When the gods want to punish us, they answer our prayers.”  --Oscar Wilde

"Nor do the gods appear in warrior's armour clad
To strike them down with sword and spear
Those whom they would destroy
They first make mad."---Bhartṛhari

Kiwi's are mad about property.  We know nothing else! 

Yeah, when near 100% of all people "know" something to be "absolutely, positively true" then it usually serves to bet against the crowd, despite being despised for doing so.  It amazes me the disdain, generally that owners of property have against renters of their very property- these are their customers!  When common sense is lost, it's best to bet against the crowd.  

  Selling real estate to one another, while spiking property prices in Japan in 1989, didn't work out so well for "investors" in the long run, not to mention their banks, now all zombies.  Buyers evaporate, as they did in Japan, and now America, then who will be your greater fool when it's time for you to sell?  Sellers abound, but who's buying in Japan, as their thier property owners continue to retire?

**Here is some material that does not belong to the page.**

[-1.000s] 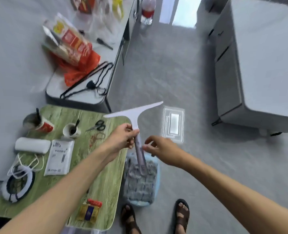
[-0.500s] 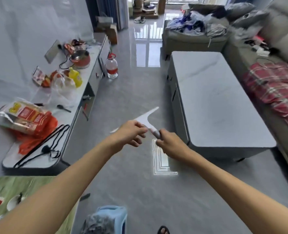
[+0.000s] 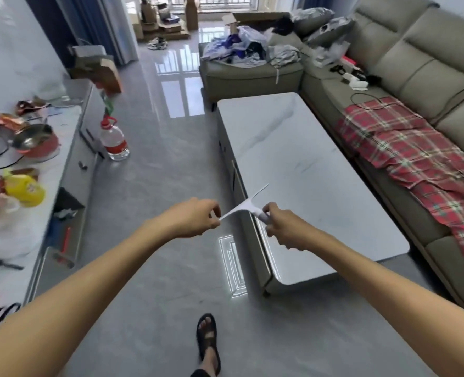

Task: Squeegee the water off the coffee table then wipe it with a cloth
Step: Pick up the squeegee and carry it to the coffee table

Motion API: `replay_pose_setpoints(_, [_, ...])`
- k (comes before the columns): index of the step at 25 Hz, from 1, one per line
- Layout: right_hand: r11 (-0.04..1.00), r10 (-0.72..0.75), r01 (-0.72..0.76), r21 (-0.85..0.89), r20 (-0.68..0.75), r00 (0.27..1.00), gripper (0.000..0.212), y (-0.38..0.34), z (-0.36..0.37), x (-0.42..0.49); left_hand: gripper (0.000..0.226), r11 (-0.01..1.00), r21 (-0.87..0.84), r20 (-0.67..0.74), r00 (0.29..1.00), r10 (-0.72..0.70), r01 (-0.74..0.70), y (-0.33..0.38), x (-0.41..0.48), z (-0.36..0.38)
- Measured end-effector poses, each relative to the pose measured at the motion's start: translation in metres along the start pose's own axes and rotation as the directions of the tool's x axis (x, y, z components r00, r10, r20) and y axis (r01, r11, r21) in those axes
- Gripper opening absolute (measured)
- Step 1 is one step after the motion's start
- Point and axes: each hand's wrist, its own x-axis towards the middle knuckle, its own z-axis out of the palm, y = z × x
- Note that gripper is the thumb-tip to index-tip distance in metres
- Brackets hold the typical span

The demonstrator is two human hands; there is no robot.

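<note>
A white T-shaped squeegee (image 3: 245, 204) hangs in the air over the near left edge of the coffee table (image 3: 301, 170), a long pale marble-topped table. My right hand (image 3: 285, 227) grips the squeegee's handle. My left hand (image 3: 195, 217) pinches the left tip of its blade. Both hands are held above the floor just left of the table. No cloth shows in this view.
A grey sofa (image 3: 404, 85) with a red plaid blanket (image 3: 415, 159) runs along the table's right side. A low TV cabinet (image 3: 35, 186) at left holds a pot, bags and cords. A water bottle (image 3: 114, 141) stands on the glossy floor. My sandalled foot (image 3: 208, 341) is below.
The view swung up from the small green table to the living room and drew closer to the coffee table. My right hand took the handle; my left slid to the blade's tip.
</note>
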Motion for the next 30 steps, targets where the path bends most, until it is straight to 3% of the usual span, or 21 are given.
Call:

Remember  America,EU -->  China  --> OZ --> NZ    and GFC continues, making demand sick

All Aussie banks are overleveraged with debt, against their now sliding property market.  Zombie banks coming to OZ, soon, just like Japan.  I think they are walking dead, now, in fact. 

Your average indebted Kiwi is not far behind.  Yet, the only thing they know is to "buy property."  It's almost sad.  I agree with GBH, stocks are arguably a safer place for money.  Don't like margin?  Try trading without it!  You DON'T have to take the margin loan, if you don't want to.  It too is DEBT! 

You are parking your money, that's all, same as if you park it in property, but without the management headaches.  It's making the same bet on the economy "working out" but your losses are limited only to your cash invested.  Compare this to an unpaid debt?  One that follows you for years after a mortgagee sale? 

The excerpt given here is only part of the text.